# WORK INSTRUCTIONS
Your answer must hold only the lines below from the line containing "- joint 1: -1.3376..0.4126" through the line containing "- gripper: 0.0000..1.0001", each reproduced exactly.

# PROVIDED DATA
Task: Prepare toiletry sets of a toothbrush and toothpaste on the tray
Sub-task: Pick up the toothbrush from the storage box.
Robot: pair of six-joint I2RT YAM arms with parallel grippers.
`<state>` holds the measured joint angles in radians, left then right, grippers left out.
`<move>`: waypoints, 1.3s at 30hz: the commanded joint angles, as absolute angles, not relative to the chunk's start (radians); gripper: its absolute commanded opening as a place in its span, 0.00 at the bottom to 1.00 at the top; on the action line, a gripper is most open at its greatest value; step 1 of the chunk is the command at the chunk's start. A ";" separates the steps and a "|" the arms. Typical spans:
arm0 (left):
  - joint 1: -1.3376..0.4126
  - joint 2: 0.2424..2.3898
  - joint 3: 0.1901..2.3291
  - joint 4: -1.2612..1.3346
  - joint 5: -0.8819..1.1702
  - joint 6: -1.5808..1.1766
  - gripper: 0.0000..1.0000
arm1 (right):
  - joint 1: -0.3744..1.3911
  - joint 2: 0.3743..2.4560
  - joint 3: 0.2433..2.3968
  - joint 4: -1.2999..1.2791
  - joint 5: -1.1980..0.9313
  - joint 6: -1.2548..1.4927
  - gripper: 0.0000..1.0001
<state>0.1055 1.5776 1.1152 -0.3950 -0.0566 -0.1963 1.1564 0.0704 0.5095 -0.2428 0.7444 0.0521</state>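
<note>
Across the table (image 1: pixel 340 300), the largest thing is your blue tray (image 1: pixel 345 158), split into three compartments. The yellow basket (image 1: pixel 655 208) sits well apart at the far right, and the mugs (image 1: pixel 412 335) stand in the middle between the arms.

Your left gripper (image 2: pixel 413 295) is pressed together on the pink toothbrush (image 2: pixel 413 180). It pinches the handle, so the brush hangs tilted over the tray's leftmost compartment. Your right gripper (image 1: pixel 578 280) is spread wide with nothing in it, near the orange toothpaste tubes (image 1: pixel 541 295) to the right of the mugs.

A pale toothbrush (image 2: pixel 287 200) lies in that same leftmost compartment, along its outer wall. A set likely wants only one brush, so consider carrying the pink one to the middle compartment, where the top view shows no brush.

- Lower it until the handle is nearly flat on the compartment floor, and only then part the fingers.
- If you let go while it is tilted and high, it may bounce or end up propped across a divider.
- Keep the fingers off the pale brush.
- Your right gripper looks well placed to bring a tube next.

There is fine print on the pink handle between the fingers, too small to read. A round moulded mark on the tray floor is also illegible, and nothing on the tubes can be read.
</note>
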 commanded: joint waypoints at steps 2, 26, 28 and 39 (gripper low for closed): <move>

# WRITTEN SOLUTION
  - joint 1: -1.3376..0.4126
  - joint 2: 0.2424..2.3898
  - joint 3: 0.1901..2.3291
  - joint 4: -1.2612..1.3346
  - joint 5: -0.8819..1.1702
  - joint 6: -1.5808..1.1766
  - gripper: 0.0000..1.0000
arm1 (right):
  - joint 1: -0.3744..1.3911
  - joint 2: 0.3743..2.4560
  - joint 3: 0.2433..2.3968
  - joint 4: -1.2999..1.2791
  - joint 5: -1.1980..0.9313
  - joint 6: -1.2548..1.4927
  - gripper: 0.0000..1.0001

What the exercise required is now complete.